“I’ve always wished the media would go and pull up my courtroom records and see exactly what happened,” Brennan said. “From Day 1, I’d say 98 percent of what you read about what happened to me at Colorado is a lie. The media has just never been very fair to me with that situation. They’ve always just read other articles and then they wouldn’t write it up correctly.
“When somebody does take the time to pull out the courtroom records and pulls out what happened to me, they’re going to see a much different light. They’re going to see a young kid who was taken advantage of. They’re going to see a young kid who made a mistake, but what happened and transpired after he made that mistake wasn’t right.”
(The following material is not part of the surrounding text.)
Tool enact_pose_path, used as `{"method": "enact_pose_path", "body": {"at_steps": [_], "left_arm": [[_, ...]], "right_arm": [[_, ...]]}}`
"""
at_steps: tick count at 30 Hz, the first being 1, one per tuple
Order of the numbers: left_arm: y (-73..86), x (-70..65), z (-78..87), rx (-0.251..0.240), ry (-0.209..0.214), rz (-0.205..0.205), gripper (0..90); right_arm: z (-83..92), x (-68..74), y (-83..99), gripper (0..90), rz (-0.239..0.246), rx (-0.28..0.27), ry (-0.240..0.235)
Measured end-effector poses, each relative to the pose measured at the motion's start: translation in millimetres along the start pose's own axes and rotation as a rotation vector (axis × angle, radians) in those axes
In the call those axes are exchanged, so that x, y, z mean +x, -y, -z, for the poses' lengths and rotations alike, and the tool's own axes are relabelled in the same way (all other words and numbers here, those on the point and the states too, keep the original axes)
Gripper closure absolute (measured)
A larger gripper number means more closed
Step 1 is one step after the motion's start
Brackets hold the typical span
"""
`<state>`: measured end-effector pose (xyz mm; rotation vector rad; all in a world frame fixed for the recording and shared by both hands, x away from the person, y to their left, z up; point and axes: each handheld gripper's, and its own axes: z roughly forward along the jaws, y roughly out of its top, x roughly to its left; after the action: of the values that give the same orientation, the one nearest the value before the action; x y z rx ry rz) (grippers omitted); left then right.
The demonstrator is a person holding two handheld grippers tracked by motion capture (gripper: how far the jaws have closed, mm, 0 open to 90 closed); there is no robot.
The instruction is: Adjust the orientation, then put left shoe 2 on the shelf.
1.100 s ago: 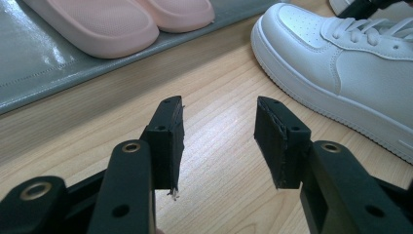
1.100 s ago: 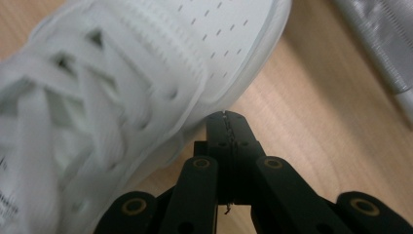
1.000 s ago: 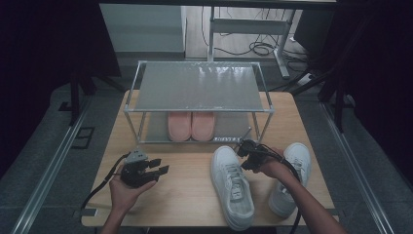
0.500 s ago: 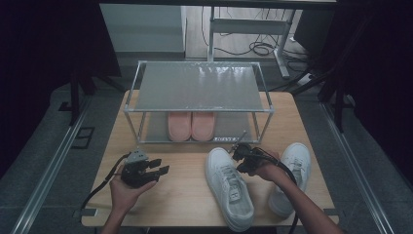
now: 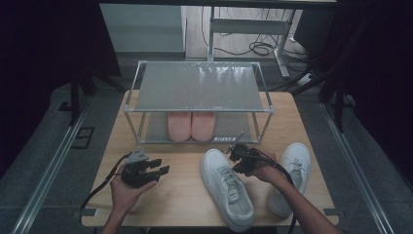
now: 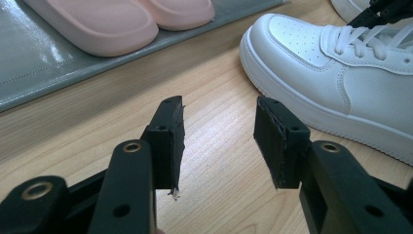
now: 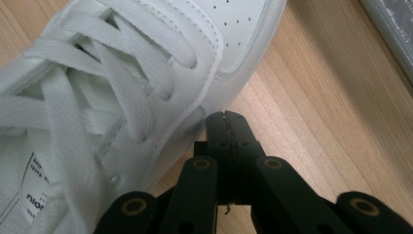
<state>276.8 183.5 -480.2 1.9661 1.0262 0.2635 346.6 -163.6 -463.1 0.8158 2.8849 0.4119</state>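
On the pale wooden table [image 5: 185, 195], the left gripper [image 5: 158, 171] rests in the person's hand with its jaws spread and nothing between them. The right gripper [image 7: 228, 127], jaws pressed together on nothing, sits against the side of the nearer white lace-up leather sneaker [image 5: 227, 187]. Its twin white sneaker [image 5: 290, 176] lies just to the right, and beyond them a pair of pink slippers [image 5: 191, 125] sits on the lower shelf of the metal-framed shoe rack [image 5: 197, 87].

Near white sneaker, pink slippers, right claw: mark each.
Near white sneaker [image 5: 227, 187]: high view, on its laces.
Pink slippers [image 5: 191, 125]: high view, where the pair meet.
Right claw [image 7: 228, 127]: right gripper view, on the shut tips beside the sneaker's side.
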Motion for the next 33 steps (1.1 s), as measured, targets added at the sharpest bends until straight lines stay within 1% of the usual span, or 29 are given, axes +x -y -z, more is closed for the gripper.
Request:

Now Brennan’s challenges are simpler, like learning the intricacies of the West Coast offense and earning a spot on the Redskins’ roster in a battle with Derek Devine, who spent last training camp with Jim Zorn in Seattle.
He is certainly going to need time to develop. One pass during a drill flutters into the arms of a defender, which earns a quick talk with Zorn or assistant coach Chris Meidt. The next one zips perfectly through traffic to the intended target.
Patience and time, with starter Jason Campbell and backup Todd Collins firmly entrenched, are attributes Brennan can have.
“He’s got a quarterback’s swagger, and he knows how to play the game,” Meidt said. “He was in the ol’ fun-‘n’-gun. It was shotgun, pitter-patter around and when someone gets open, chuck it to them. Now he’s under center, he has to drop and throw on rhythm.”
Brennan’s experience with the NFL Draft process did not go well, and it can partly be attributed to him being misunderstood. There are several preconceived notions about him that really aren’t true:
Myth No. 1: Brennan has to “learn” how to take a snap under center after his days in the shotgun at Hawaii.
Reality: His only experience not under center was at Hawaii. During high school, a year at prep school, a year at Colorado and a year at junior college, he played in a more traditional offense.
Myth No. 2: Brennan’s poor showing against Georgia in the Sugar Bowl (22-for-38, 169 yards, three interceptions) proves he can’t play against elite, NFL-type competition.
Reality: He carved up several BCS teams in his three years, including a 559-yard, five-touchdown showing against Arizona State and a 42-for-50, 442-yard, five-score outing against Washington. He also topped 400 yards against Wisconsin, Purdue and Oregon State.
Myth No. 3: Brennan will struggle with the cold weather.
Reality: He spent a year at Worcester (Mass.) Academy and a year in Boulder, Colo. He has played and practiced in bad weather before.
“It is football - everybody tries to make it into a complex thing but when it all comes down to it, it’s about being a football player,” Brennan said. “That’s something that no matter where I’ve been - California, Boston, Colorado or Hawaii - I’ve always been a great football player. I’m just looking to prove that again at this level.”
Brennan had only one year as the starting quarterback at Mater Dei High School in Santa Anna, Calif., because Matt Leinart was a year his elder. The two have remained good friends, and they were able to hang out together last week at the ESPYs in Los Angeles.